Line 155 - I do not think treatment randomization is a "traditional" assumption in the context of observational studies? Do you perform hyperparameter optimization for the baselines, and if so, where are they described?

审稿意见
3

This paper proposes a new method for identifying subgroups in treatment response estimation for observation time-to-event data. For that, the authors combine ideas from treatment effect estimation adjusting for selection bias, clustering and survival analysis.

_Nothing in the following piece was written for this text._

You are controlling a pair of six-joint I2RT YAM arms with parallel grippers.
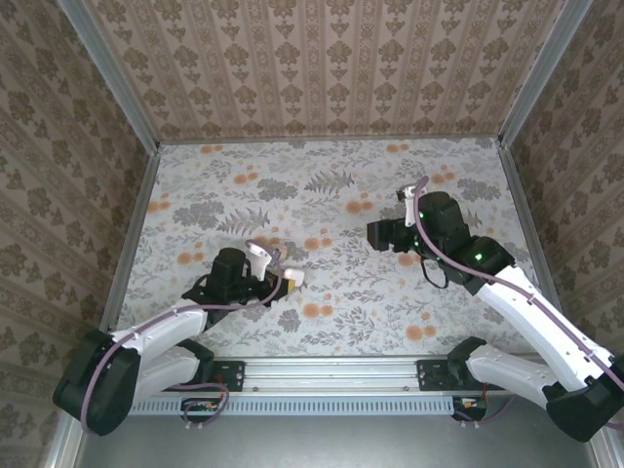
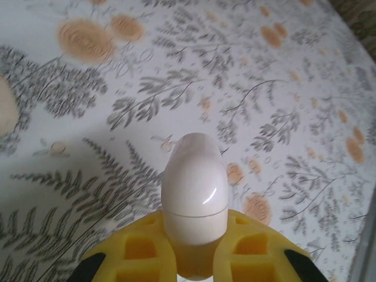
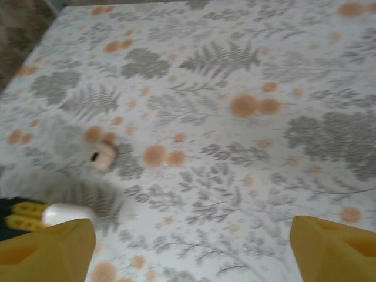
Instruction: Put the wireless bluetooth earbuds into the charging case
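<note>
You have no text, label, brand, number or sign to read here. The white case (image 2: 194, 188) shows a plain glossy shell, and the table cover (image 1: 341, 195) and the walls (image 1: 322, 58) carry only a floral pattern, no lettering.

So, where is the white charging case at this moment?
The charging case is held by the left end effector, low in the left wrist view. From above it is left of centre on the near part of the table.
</note>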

They further provide experiments on synthetic data and perform an analysis of real-world data.

优点

  • The paper addresses an interesting topic in causal inference of clinical relevance going beyond classical CATE estimation to handle subgroup identification and time to event data from RWD / observational data.
  • The combination of the building blocks is comprehensibly explained and mostly well-motivated
  • The authors provide code for reproducibility

缺点

  • The structure of the paper could be clearly improved to clarify the exact research gap, comparison to existent works, and contribution:
    • In the introduction (line 44-52), method section (l. 201-255), and related work (l.472-479), this paper references mostly CATE methods in the static setting and thus neglecting to explain the connection to CATE methods on survival data (e.g., SurvITE, etc.) or subgroup identification for CATE which makes it hard to judge the novelty of the work.
    • The potential outcome framework could be introduced more formally and earlier to properly describe the causal nature of the problem
    • Instead of normal survival forests with clustering, the causal survival forest could be used as a baseline, e.g. also with the R-learner / DoubleML to adjust of selection bias.
    • The motivation for the subgrouping could be improved, e.g., usually the objective is to get interpretable subgroups
    • In Eq. (5) and (6), the authors should clearly explain how and why inverse propensity weighting benefits their method, e.g., by properly showing the theoretical benefits under selection bias.
  • The Equations and theoretical motivations seem to be inaccurate and could be improved and extended:
    • Eq. (4): what exactly is lFl_F^*, what exactly does the “log-likelihood consisting of both factual and counterfactual[...]” represent? Especially wrt to the motivation of IPW later, this is an important part.
    • What are the consequences and motivation of propensity clipping in Eq.(5) “avoid unstable weights”? (introducing bias but lowering variance, still unbiased but faster convergence?)
    • Eq. (6) should present an equation or objective and could be better motivated
    • uu should be introduced in Eq. (2) & (6)
  • The contribution seems to be mainly incremental, combining existing ideas from subgroup analysis, clustering for survival analysis, and inverse propensity weighting

问题

  • Since the assumptions seem pretty hard, how robust is the method against possible violations such as of Assumptions 2 and 3?
  • What exactly is the benefit of identifying subgroups compared to normal CATE estimation if they are not interpretable? E.g., in line 1306 a permutation test is used to interpret the subgroups, should such interpretability not be directly incorporated in to the objective?
  • For further questions see weaknesses above.
撤稿通知

We would like to thank the reviewers for their constructive feedback. We deeply value the suggestions provided and will incorporate them as we revise the paper.